[Start of section]
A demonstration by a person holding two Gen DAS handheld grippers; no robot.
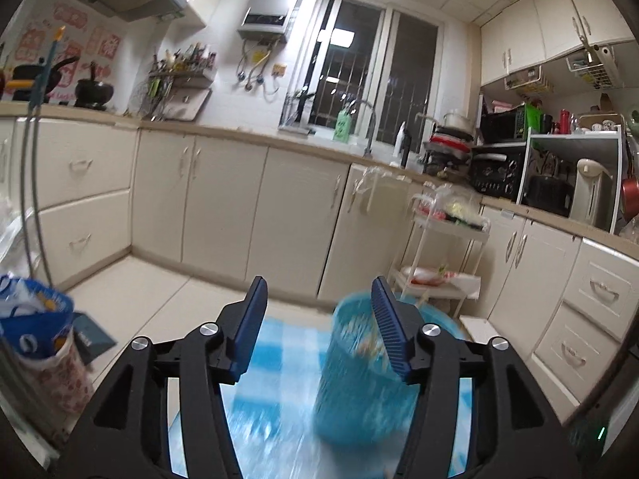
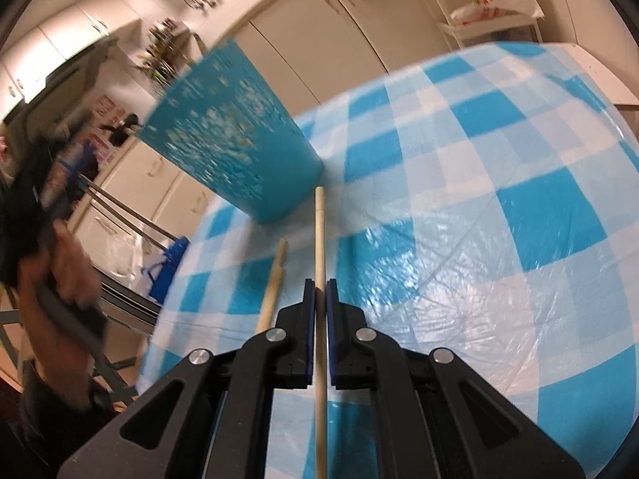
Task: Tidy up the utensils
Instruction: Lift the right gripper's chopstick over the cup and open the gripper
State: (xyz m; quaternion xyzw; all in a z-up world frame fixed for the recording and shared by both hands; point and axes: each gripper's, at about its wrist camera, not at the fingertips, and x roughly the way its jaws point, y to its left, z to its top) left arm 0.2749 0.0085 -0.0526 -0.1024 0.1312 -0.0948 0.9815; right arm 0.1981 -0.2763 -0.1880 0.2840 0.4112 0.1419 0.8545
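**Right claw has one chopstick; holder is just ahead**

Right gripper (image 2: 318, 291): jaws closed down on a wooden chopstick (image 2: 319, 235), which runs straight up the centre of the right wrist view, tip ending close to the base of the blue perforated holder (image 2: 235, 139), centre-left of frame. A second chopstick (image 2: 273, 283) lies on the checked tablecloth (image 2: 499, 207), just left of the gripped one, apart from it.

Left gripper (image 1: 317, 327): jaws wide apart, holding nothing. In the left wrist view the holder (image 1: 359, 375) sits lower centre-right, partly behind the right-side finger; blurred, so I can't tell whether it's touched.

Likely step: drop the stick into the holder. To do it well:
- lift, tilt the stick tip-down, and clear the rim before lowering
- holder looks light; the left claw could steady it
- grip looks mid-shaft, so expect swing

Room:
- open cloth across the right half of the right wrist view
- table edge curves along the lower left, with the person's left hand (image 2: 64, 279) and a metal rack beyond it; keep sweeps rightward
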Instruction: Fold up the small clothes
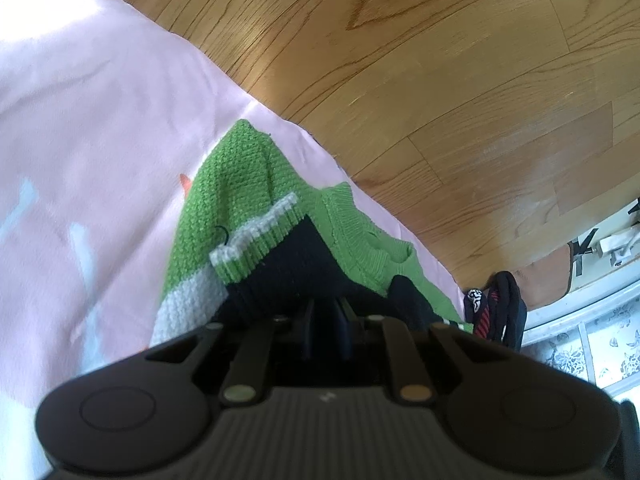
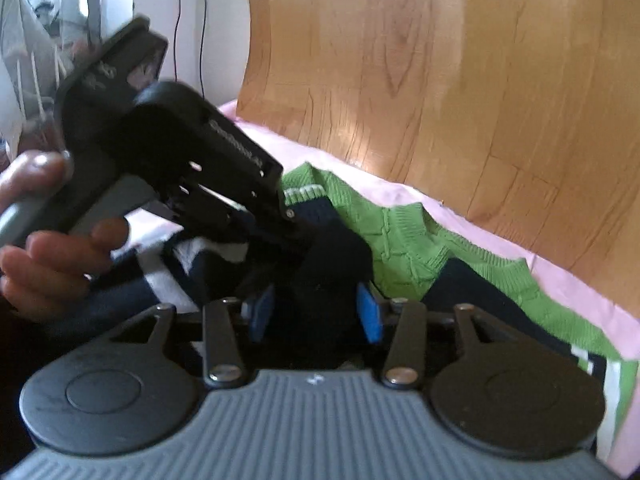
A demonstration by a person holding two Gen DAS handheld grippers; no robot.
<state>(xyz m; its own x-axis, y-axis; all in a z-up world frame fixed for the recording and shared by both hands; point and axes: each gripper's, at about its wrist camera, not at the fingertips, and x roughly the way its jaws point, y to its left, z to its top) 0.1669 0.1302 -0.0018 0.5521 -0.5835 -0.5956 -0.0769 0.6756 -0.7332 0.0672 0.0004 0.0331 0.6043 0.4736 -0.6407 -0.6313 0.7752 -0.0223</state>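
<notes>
A small knit sweater (image 1: 240,184), green with navy and white bands, lies on a pink sheet (image 1: 100,120). My left gripper (image 1: 324,314) is shut on a navy fold of it, close to the ribbed white-and-green cuff. In the right wrist view the same sweater (image 2: 400,236) spreads along the sheet's edge. There a hand (image 2: 48,248) holds the left gripper (image 2: 290,220), whose tip is buried in the navy cloth. My right gripper (image 2: 316,314) stands open. Navy fabric lies between its blue pads (image 2: 370,314), and the inner face of the right pad shows bare.
Wooden floor (image 1: 440,80) runs right beside the edge of the pink sheet (image 2: 560,280). A dark garment with red marks (image 1: 496,308) lies at the sheet's near corner. Navy-and-white striped cloth (image 2: 192,256) bunches under the left gripper. A cable (image 2: 204,20) hangs down the wall.
</notes>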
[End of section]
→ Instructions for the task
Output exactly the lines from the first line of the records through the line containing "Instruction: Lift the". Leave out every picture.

→ Answer to this problem
A demonstration by a person holding two Gen DAS handheld grippers; no robot.
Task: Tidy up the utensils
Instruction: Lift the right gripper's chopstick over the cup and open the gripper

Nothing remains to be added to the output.